Common Definitions and Provisions Agreement (Phase II - Improvements) - Page 27
<PAGE>   84

                    Address of BNPLC:

                    BNP Leasing Corporation
                    12201 Merit Drive
                    Suite 860
                    Dallas, Texas 75251
                    Attention: Lloyd G. Cox
                    Telecopy: (972) 788-9191

                    With a copy to:

                    Banque Nationale de Paris, San Francisco
                    180 Montgomery Street
                    San Francisco, California 94104
                    Attention: Gavin Holles
                    Telecopy: (415) 296-8954

                    And for draw requests and funding notices, with a copy to:

                    Banque Nationale de Paris, San Francisco
                    180 Montgomery Street
                    San Francisco, California 94104
                    Attention: George Fung
                    Telecopy: (415) 296-8954

                    Address of NAI:

                    Network Appliance, Inc.
                    Attn: Leslie Paulides
                    2770 San Thomas Expressway
                    Santa Clara, CA 95051
                    Telecopy: (408) 367-3452

2 SEVERABILITY. If any term or provision of any Operative Document or the
application thereof shall to any extent be held by a court of competent
jurisdiction to be invalid and unenforceable, the remainder of such document, or
the application of such term or provision other than to the extent to which it
is invalid or unenforceable, shall not be affected thereby.


3 NO MERGER. There shall be no merger of the Improvements Lease or of the
leasehold estate created by the Improvements Lease with any other interest in
the Property by reason of the fact that the same person may acquire or hold,
directly or indirectly, the Improvements Lease or the leasehold estate created
hereby and any other interest in the Property, unless all Persons with an
interest in the Property that would be adversely affected by any such merger
specifically agree in writing that such a merger shall occur. There shall be no
merger of the Purchase Agreement or of the purchase options or


Common Definitions and Provisions Agreement (Phase II - Improvements) - Page 28
<PAGE>   85

obligations created by the Purchase Agreement with any other interest in the
Property by reason of the fact that the same person may acquire or hold,
directly or indirectly, the Improvements Lease or the leasehold estate created
hereby and any other interest in the Property, unless all Persons with an
interest in the Property that would be adversely affected by any such merger
specifically agree in writing that such a merger shall occur.
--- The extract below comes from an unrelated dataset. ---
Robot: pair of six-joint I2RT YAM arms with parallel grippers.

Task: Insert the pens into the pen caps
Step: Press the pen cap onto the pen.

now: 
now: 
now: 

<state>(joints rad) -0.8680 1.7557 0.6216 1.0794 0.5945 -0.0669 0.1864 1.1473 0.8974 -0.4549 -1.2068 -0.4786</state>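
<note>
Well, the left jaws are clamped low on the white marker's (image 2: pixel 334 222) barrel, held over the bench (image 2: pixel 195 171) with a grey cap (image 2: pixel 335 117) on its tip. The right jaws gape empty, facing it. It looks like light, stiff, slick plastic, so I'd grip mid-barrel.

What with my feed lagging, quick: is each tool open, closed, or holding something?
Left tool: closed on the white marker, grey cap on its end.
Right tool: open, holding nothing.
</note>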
4 NO IMPLIED WAIVER. The failure of BNPLC or NAI to insist at any time upon the
strict performance of any covenant or agreement or to exercise any option,
right, power or remedy contained in any Operative Document shall not be
construed as a waiver or a relinquishment thereof for the future. The failure of
Agent to insist at any time upon the strict performance of any covenant or
agreement or to exercise any option, right, power or remedy contained in the
Pledge Agreement shall not be construed as a waiver or a relinquishment thereof
for the future. The waiver of or redress for any breach of any Operative
Document by any party thereto shall not prevent a similar subsequent act from
constituting a violation. Any express waiver of any provision of any Operative
Document shall affect only the term or condition specified in such waiver and
only for the time and in the manner specifically stated therein. No waiver by
any party to any Operative Document of any provision therein shall be deemed to
have been made unless expressed in writing and signed by the party to be bound
by the waiver. A receipt by BNPLC of any Rent with knowledge of the breach by
NAI of any covenant or agreement contained in the Improvements Lease or any
other Operative Document shall not be deemed a waiver of such breach. A receipt
by Agent of any Collateral or other payment under the Pledge Agreement with
knowledge of the breach by NAI of any covenant or agreement contained in the
Pledge Agreement shall not be deemed a waiver of such breach.


5 ENTIRE AND ONLY AGREEMENTS. The Operative Documents supersede any prior
negotiations and agreements between BNPLC, Agent and NAI concerning the Property
or the Collateral, and no amendment or modification of any Operative Document
shall be binding or valid unless expressed in a writing executed by all parties
to such Operative Document.

6 BINDING EFFECT. Except to the extent, if any, expressly provided to the
contrary in any Operative Document with respect to assignments thereof, all of
the covenants, agreements, terms and conditions to be observed and performed by
the parties to the Operative Documents shall be applicable to and binding upon
their respective successors and, to the extent assignment is permitted
thereunder, their respective assigns.

7 TIME IS OF THE ESSENCE. Time is of the essence as to all obligations of NAI
and BNPLC and all notices required of NAI and BNPLC under the Operative
Documents.

8 GOVERNING LAW. Each Operative Document shall be governed by and construed in
accordance with the laws of the State of California without regard to conflict
or choice of laws (subject, however, in the case of the Pledge Agreement to any
contrary provisions of the "UCC," as defined in the Pledge Agreement).

9 PARAGRAPH HEADINGS. The paragraph and section headings contained in the
Operative Documents are for convenience only and shall in no way enlarge or
limit the scope or meaning of the various and several provisions thereof.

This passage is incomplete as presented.